Express VectorU in Terms of VectorA, VectorB, ScalarF

[starbaj12]

vector U is an unkown vector; known vectors are vectorA and vectorB and scalarF. vectorA (cross) vectorU = vectorB and vectorA (dot) vectorU = F. Express vectorU in terms of vectorA, vectorB, scalarF and the magnitude of vectorA.

Thank you

 

[mathwonk]

given A,B,f, such that AxU = B, and A.U = f, find U in terms of A,B,f.

well let's see what we have. AxU = B means that B is perpendicular to the plane spanned by A and U. A.U = f, means that |A||U|cos(t) = f where t is the angle between A and U. Then B/|B| x A/|A| = C is a unit vector perpendicular to the plane spanned by A and B, hence lies in the plane spanned by A and U. So U is in the plane spanned by A and C, which are perpendicular to each other, but the angle t between A and U has cosine equal to f/(|A||U|. So C and A/|A| =V are orthonormal vectors and U is a linear combination of them.
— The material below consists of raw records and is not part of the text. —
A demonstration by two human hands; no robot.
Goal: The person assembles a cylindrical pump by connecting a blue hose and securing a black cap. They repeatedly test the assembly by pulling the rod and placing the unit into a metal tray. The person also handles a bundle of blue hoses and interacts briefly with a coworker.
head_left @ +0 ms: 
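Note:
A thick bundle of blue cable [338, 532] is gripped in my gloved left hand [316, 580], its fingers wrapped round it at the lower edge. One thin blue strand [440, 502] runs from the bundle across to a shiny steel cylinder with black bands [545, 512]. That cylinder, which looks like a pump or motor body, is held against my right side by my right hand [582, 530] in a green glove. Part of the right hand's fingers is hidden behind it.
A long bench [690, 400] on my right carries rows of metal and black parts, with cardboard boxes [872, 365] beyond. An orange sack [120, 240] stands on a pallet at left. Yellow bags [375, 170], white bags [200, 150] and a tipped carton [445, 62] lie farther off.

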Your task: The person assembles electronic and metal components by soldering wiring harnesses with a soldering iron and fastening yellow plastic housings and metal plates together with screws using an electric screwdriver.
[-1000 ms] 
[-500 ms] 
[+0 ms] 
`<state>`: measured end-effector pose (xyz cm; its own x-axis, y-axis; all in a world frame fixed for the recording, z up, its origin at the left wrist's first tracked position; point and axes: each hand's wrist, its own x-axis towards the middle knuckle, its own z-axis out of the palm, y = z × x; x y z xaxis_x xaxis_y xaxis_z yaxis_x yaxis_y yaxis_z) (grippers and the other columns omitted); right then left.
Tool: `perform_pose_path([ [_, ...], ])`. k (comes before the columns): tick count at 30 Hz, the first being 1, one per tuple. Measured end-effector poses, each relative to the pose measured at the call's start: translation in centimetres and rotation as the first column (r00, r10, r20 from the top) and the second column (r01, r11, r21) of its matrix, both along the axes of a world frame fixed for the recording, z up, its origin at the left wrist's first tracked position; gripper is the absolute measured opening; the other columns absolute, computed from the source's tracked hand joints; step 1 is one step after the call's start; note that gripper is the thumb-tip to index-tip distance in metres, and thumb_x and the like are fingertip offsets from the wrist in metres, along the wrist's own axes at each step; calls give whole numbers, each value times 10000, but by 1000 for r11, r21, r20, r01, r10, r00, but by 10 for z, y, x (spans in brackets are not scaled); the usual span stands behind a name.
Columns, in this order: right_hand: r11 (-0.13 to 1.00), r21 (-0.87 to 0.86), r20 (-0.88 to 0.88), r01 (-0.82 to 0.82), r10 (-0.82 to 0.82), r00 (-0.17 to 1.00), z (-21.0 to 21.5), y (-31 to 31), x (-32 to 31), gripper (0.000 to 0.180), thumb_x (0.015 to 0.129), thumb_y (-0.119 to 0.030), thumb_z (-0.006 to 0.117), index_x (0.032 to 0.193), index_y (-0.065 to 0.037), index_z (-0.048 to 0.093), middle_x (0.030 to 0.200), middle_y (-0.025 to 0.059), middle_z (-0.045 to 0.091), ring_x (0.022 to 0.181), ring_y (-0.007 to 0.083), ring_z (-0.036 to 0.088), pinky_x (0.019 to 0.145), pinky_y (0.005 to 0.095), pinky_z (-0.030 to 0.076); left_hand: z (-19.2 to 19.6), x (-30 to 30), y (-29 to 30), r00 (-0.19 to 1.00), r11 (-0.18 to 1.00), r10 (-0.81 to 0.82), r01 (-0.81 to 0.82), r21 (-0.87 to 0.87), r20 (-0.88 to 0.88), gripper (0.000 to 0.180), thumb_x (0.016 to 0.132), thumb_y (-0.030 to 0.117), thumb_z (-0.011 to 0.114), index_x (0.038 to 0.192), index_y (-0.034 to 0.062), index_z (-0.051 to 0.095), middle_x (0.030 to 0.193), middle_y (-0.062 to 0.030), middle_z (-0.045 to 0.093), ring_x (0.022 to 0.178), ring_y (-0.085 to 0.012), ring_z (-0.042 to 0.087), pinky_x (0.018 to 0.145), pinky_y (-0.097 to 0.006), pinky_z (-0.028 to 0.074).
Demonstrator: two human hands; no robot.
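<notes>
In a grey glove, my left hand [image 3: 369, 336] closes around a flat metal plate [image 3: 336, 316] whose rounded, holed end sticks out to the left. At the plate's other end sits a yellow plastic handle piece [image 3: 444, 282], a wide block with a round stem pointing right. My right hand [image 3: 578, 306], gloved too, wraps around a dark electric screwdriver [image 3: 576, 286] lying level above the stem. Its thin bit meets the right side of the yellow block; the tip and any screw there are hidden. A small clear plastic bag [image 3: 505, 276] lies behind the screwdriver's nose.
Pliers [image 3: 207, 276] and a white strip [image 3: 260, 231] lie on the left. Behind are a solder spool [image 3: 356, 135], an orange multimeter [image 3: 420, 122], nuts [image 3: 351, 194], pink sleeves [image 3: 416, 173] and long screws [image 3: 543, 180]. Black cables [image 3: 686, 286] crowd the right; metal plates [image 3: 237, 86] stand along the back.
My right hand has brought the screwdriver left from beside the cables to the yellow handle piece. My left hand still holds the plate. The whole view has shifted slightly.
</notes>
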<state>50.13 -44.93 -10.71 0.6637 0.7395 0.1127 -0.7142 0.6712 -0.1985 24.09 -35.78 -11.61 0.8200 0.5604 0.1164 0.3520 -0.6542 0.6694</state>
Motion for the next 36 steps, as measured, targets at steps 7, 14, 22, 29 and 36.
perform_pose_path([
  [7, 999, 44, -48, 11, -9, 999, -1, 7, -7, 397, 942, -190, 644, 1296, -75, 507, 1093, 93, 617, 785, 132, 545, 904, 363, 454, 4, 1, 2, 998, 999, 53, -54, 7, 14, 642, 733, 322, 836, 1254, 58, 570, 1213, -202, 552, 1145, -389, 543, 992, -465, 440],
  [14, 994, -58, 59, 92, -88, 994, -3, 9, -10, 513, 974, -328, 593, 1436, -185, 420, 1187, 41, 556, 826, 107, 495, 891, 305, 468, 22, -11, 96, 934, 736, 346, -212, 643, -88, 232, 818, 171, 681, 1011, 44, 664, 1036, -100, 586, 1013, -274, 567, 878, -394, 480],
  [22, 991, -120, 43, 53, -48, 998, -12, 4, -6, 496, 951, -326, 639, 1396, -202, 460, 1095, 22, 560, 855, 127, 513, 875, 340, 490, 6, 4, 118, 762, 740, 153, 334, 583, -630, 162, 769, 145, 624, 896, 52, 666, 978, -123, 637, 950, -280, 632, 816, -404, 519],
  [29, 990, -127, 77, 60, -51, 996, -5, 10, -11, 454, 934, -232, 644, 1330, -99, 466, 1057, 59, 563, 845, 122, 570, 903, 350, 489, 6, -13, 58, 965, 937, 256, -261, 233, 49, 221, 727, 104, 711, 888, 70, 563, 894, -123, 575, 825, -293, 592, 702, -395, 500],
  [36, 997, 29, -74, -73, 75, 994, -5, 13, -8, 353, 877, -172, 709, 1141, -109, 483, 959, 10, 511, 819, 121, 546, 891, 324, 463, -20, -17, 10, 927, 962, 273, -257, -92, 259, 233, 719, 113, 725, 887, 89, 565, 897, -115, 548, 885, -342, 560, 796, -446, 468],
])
Indeed U/|U| = cos(t)A + sin(t)C.

now all we need is the length of U. But |B| = |A||U| sin(t), so |U| = |B|/|A|sin(t).

that is pretty close if you note that sin(t) is positive, hence determined by cos(t).

does that help?

 

[starbaj12]

Thank you for your reply,

But could you elaborate on, "that is pretty close if you note that sin(t) is positive, hence determined by cos(t)"

Thank you for your help

 

[mathwonk]

i mean sin(t) = +sqrt(1-cos^2(t)), so everything is known.